### WHAT THIS TASK INVOLVES
Between the line containing "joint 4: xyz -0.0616" and the line containing "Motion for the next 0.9" lies a run of lines; give that run again exactly, with both of those lines, and nothing else from the entries below.

(Items from a dataset)
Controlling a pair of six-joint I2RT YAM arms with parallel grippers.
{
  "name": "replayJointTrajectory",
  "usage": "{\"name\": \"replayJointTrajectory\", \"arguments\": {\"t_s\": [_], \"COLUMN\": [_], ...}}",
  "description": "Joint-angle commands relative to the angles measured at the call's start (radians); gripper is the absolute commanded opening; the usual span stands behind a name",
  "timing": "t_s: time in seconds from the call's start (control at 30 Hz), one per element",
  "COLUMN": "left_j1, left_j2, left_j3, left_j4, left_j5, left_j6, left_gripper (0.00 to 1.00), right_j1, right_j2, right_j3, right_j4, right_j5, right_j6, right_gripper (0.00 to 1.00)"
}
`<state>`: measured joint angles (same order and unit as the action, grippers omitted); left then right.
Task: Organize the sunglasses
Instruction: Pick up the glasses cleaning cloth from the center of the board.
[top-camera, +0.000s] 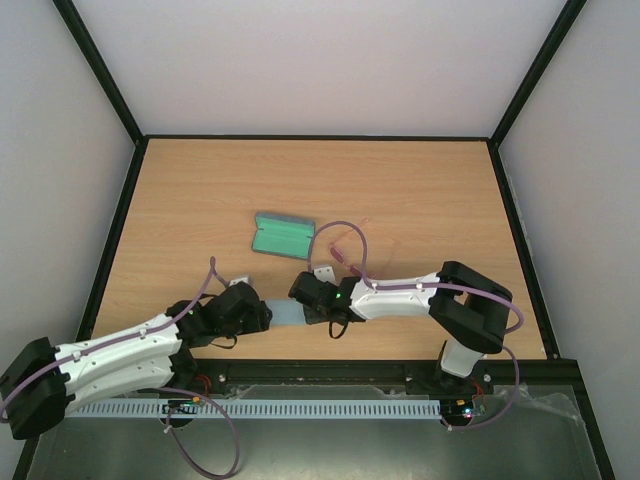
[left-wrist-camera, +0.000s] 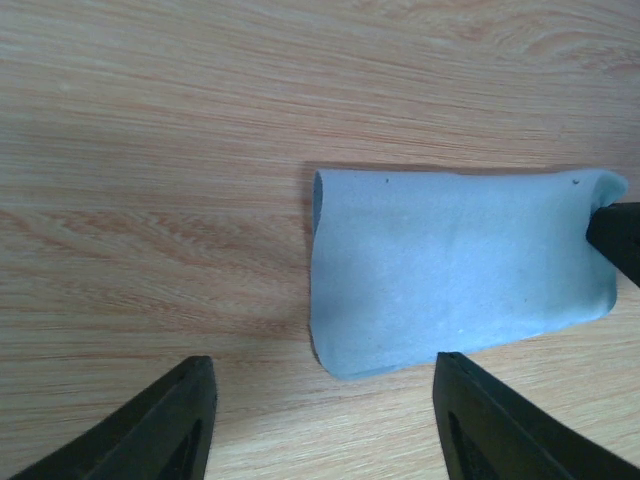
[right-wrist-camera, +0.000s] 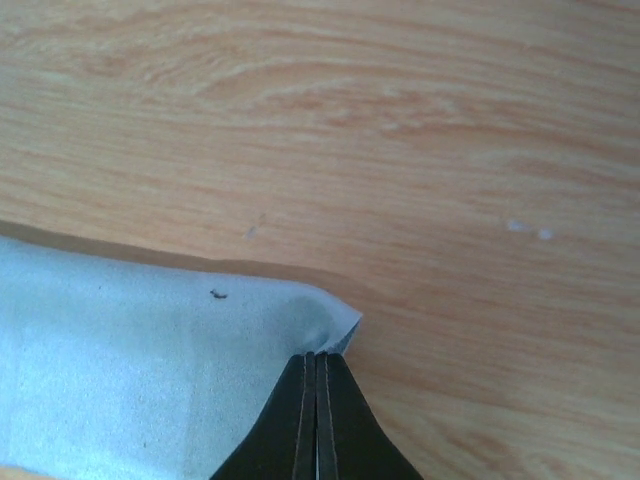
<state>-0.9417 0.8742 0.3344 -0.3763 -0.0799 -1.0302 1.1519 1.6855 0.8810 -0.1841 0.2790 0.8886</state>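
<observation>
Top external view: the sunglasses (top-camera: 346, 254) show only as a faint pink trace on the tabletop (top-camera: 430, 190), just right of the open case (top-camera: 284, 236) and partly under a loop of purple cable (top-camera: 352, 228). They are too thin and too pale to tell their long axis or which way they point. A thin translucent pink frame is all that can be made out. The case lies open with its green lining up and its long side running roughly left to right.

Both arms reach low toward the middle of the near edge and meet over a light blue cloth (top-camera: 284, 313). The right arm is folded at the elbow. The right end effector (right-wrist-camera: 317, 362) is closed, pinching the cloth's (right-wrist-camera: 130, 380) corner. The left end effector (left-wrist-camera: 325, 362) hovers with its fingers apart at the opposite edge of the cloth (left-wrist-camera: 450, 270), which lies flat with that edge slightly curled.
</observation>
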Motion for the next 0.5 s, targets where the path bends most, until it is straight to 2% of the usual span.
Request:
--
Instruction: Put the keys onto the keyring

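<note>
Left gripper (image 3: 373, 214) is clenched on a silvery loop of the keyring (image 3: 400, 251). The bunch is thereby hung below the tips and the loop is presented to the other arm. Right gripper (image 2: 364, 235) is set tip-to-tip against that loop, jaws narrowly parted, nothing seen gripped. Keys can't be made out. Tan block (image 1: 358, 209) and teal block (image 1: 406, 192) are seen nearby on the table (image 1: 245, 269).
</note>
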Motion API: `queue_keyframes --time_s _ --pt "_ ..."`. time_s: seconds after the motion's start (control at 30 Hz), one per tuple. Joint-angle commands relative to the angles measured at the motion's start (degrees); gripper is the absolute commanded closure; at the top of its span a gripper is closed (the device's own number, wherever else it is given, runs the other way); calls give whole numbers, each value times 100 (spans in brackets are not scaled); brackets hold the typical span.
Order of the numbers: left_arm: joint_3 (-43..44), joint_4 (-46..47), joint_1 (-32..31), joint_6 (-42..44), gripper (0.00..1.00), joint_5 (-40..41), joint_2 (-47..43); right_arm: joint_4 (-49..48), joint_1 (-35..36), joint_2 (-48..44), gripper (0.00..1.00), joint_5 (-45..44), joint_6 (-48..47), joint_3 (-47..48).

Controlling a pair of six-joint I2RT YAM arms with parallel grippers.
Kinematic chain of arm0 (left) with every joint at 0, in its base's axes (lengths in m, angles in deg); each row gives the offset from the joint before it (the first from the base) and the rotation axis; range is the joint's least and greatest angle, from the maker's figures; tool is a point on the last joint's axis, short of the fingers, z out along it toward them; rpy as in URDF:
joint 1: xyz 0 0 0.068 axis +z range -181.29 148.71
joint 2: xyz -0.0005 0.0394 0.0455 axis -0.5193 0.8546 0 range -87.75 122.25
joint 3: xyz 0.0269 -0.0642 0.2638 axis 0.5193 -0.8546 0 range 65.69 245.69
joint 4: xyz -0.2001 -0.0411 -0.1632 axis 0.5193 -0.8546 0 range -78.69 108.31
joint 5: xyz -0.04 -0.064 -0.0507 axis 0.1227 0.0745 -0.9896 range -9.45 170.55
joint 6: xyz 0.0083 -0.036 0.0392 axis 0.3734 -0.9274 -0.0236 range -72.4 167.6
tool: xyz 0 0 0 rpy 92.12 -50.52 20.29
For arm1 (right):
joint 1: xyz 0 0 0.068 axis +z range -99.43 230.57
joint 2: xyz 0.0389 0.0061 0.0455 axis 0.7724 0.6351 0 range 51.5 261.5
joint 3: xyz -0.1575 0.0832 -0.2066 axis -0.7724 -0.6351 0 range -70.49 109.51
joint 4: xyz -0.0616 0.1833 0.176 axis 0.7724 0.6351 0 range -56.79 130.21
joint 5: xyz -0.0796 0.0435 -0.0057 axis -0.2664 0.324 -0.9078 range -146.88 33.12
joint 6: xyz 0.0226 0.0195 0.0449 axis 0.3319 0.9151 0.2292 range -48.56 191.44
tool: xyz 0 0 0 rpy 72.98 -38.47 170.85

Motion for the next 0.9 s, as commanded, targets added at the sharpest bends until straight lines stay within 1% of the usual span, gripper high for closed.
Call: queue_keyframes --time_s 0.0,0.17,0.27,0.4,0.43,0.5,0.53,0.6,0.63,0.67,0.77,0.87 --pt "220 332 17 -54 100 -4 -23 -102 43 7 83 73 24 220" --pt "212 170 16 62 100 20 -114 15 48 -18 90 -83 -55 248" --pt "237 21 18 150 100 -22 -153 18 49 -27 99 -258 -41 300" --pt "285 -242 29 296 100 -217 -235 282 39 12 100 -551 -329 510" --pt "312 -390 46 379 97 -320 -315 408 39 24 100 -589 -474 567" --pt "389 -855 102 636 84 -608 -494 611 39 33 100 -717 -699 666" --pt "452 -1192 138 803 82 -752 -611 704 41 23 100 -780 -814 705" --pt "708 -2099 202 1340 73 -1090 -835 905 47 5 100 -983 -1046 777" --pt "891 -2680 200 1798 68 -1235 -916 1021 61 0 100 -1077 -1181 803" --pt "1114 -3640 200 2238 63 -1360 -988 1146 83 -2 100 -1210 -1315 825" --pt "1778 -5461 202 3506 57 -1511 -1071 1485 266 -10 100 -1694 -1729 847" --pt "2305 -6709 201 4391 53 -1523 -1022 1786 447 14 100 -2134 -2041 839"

### SOLUTION FOR THIS EXERCISE
joint 4: xyz -0.0616 0.1833 0.176 axis 0.7724 0.6351 0 range -56.79 130.21
joint 5: xyz -0.0796 0.0435 -0.0057 axis -0.2664 0.324 -0.9078 range -146.88 33.12
joint 6: xyz 0.0226 0.0195 0.0449 axis 0.3319 0.9151 0.2292 range -48.56 191.44
tool: xyz 0 0 0 rpy 72.98 -38.47 170.85

Motion for the next 0.9 s, as commanded, targets added at the sharpest bends until straight lines stay within 1% of the usual span, gripper high for closed.

Whatever the exercise asked has now been answered.